FRCSyn Challenge Shows Potential For Face Recognition Technology With Synthetic Datasets (FRCSyn Challenge At WACV 2024: )

Face Recognition 11/12/2023

3 main points
✔️ Face recognition technology has privacy and data imbalance issues, and the use of synthetic datasets has been proposed as a way to address these challenges.
✔️ This new challenge leverages synthetic datasets to evaluate the performance of face recognition models and compares them to real datasets to analyze the usefulness of synthetic datasets.
✔️ The results of the RCSyn Challenge show that synthetic datasets have the potential to reduce the racial bias of face recognition techniques and improve overall performance, and further show that combining synthetic and real datasets can be effective.

FRCSyn Challenge at WACV 2024:Face Recognition Challenge in the Era of Synthetic Data
written by Pietro Melzi, Ruben Tolosana, Ruben Vera-Rodriguez, Minchul Kim, Christian Rathgeb, Xiaoming Liu, Ivan DeAndres-Tame, Aythami Morales, Julian Fierrez, Javier Ortega-Garcia, Weisong Zhao, Xiangyu Zhu, Zheyu Yan, Xiao-Yu Zhang, Jinlin Wu, Zhen Lei, Suvidha Tripathi, Mahak Kothari, Md Haider Zama, Debayan Deb, Bernardo Biesseck, Pedro Vidal, Roger Granada, Guilherme Fickel, Gustavo Führ, David Menotti, Alexander Unnervik, Anjith George, Christophe Ecabert, Hatef Otroshi Shahreza, Parsa Rahimi, Sébastien Marcel, Ioannis Sarridis, Christos Koutlis, Georgia Baltsou, Symeon Papadopoulos, Christos Diou, Nicolò Di Domenico, Guido Borghi, Lorenzo Pellegrini, Enrique Mas-Candela, Ángela Sánchez-Pérez, Andrea Atzori, Fadi Boutros, Naser Damer, Gianni Fenu, Mirko Marras
(Submitted on 17 Nov 2023)
Comment: WACV 2024 Workshops
Subjects: Computer Vision and Pattern Recognition (cs.CV)

code：

The images used in this article are from the paper, the introductory slides, or were created based on them.

Summary

Facial recognition technology is used in a variety of applications such as surveillance cameras, immigration control, online identity authentication, and smartphone unlocking. A great deal of research has been conducted on this topic. Recent advances in deep learning technology, the formulation of margin-based loss functions, the development of large data sets, and various other factors have led to the widespread use of face recognition technology. At the same time, however, various challenges have emerged. In particular, there are various challenges in datasets. For example, there is a privacy issue because of the handling of face images. There are also still many challenges such as limited training datasets, noisy labeling, imbalances associated with different identities and demographic groups, and low resolution.

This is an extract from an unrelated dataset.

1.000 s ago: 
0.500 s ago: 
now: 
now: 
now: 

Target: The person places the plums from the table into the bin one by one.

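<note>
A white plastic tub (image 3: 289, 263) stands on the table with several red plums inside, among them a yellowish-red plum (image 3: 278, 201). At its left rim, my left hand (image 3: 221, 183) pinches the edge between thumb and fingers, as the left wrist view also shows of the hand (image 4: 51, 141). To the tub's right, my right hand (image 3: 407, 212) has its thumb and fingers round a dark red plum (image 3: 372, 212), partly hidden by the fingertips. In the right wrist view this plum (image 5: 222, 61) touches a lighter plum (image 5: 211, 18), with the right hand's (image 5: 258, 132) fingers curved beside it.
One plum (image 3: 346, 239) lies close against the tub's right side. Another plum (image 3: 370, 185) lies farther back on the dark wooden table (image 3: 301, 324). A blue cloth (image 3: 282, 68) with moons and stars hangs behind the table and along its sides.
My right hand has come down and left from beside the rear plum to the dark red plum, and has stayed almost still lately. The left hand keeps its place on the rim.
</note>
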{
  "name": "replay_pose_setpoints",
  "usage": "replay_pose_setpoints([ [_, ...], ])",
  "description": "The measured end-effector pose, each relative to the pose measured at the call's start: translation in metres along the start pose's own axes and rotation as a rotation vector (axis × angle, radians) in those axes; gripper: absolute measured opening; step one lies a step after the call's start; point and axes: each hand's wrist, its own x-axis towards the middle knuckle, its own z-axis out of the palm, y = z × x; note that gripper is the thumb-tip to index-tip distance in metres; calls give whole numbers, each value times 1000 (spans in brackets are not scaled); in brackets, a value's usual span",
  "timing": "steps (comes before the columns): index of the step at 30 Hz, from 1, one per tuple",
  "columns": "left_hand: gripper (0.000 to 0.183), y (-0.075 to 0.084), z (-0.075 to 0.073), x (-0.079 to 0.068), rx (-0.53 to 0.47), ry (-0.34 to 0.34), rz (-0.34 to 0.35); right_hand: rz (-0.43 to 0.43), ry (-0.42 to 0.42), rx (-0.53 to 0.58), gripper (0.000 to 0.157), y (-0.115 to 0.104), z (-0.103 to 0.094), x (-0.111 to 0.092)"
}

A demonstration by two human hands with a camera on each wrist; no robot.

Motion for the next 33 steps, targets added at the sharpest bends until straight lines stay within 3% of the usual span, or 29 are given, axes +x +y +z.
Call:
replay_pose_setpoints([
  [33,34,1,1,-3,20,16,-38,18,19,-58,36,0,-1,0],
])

To overcome these challenges, approaches to constructing synthetic datasets have been actively investigated in recent years. The ability to synthesize highly accurate facial images can eliminate privacy concerns. Resolution and demographics can also be controlled at will.

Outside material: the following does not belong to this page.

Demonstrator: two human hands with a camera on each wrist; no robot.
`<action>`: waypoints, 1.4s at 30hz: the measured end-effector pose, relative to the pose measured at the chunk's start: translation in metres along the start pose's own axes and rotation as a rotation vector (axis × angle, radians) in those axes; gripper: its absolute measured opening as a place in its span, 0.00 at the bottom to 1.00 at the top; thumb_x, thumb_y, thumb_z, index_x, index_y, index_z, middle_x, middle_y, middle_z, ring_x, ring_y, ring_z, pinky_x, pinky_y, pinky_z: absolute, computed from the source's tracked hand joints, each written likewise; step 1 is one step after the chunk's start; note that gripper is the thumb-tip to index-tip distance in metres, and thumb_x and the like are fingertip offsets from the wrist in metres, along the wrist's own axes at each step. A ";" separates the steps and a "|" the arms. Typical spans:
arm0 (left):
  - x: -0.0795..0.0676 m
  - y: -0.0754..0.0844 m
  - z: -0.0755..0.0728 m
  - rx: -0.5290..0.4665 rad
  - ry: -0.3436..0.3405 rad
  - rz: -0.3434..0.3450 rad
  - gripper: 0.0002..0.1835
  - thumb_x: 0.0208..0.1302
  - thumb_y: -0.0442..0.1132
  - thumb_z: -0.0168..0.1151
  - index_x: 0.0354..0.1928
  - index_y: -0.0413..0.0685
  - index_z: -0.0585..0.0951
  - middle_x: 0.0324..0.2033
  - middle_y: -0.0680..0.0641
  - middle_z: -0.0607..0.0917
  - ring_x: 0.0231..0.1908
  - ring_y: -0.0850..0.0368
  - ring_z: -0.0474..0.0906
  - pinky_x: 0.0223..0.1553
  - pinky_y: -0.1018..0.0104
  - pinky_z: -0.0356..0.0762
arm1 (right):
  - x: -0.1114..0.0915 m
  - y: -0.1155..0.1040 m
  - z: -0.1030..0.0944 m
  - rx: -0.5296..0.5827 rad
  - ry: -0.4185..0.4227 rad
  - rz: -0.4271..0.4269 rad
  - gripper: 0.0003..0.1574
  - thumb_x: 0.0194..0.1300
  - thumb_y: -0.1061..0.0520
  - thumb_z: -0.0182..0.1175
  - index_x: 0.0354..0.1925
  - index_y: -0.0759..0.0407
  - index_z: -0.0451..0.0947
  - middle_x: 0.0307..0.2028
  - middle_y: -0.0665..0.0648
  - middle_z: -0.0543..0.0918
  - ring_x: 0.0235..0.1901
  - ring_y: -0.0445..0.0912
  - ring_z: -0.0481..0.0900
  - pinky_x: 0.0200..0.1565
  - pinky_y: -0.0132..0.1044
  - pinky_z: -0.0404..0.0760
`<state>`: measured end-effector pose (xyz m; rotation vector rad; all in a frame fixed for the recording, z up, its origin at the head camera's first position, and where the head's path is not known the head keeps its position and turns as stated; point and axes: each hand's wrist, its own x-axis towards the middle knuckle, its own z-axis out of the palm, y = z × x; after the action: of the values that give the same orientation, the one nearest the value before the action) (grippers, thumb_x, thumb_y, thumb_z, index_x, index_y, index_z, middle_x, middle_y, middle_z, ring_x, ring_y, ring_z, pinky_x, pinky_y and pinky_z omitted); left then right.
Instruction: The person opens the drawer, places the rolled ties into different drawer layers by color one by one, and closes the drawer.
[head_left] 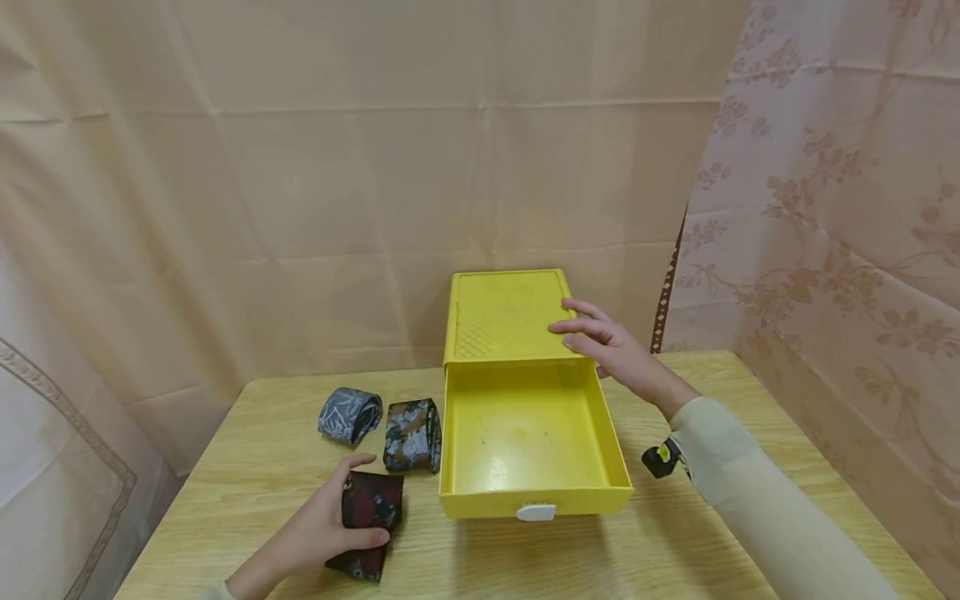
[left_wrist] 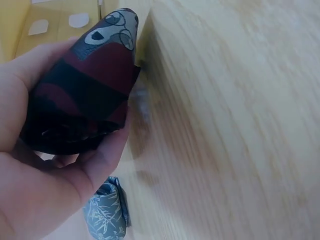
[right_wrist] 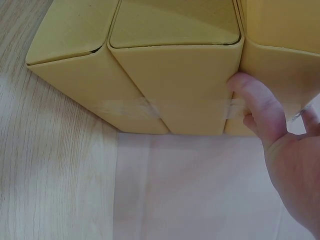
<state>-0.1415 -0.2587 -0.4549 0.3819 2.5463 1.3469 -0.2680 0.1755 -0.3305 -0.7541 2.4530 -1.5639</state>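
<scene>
My left hand [head_left: 330, 521] grips a rolled piece of dark red and black patterned cloth [head_left: 372, 508], thumb on one side and fingers on the other. In the left wrist view, a grey figure print shows on the cloth roll [left_wrist: 85, 75]. A yellow drawer unit [head_left: 510, 312] stands at the middle of the table, its top drawer [head_left: 525, 433] pulled out towards me. On the unit's top right edge rests my right hand [head_left: 618, 354], fingers extended over the lid. The right wrist view shows its fingers [right_wrist: 262, 107] against the unit's side [right_wrist: 175, 85].
Left of the drawer lie a grey leaf-patterned cloth roll [head_left: 349, 415] and a brown, grey and black one [head_left: 412, 435]. The drawer's white handle [head_left: 536, 512] faces me. Behind the wooden table [head_left: 247, 475] hangs a beige curtain [head_left: 337, 183].
</scene>
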 end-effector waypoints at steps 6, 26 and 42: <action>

In this paper, we analyze the results of a face recognition challenge (benchmark test) called the FRCSyn Challenge, which evaluates the performance of a face recognition system trained on synthetic data, in order to verify the usefulness of synthetic data, which has been actively studied in recent years.

In the FRCSyn Challenge, participants were exposed to a synthetic database generated using two SOTA models, "DCFace" and "GANDiffFace," and quantified the performance differences between face recognition models trained using real and synthetic data, with the The goal is to provide insight into the use of synthetic data in face recognition by quantifying the difference in performance of models trained on real data and synthetic data. It also proposes a standard benchmark that is easily replicable for the research community.

Data-set

The FRCSyn Challenge offers participants the opportunity to download the datasets required for the FRCSyn Challenge. Please note that permission to redistribute these datasets has been obtained from the owners.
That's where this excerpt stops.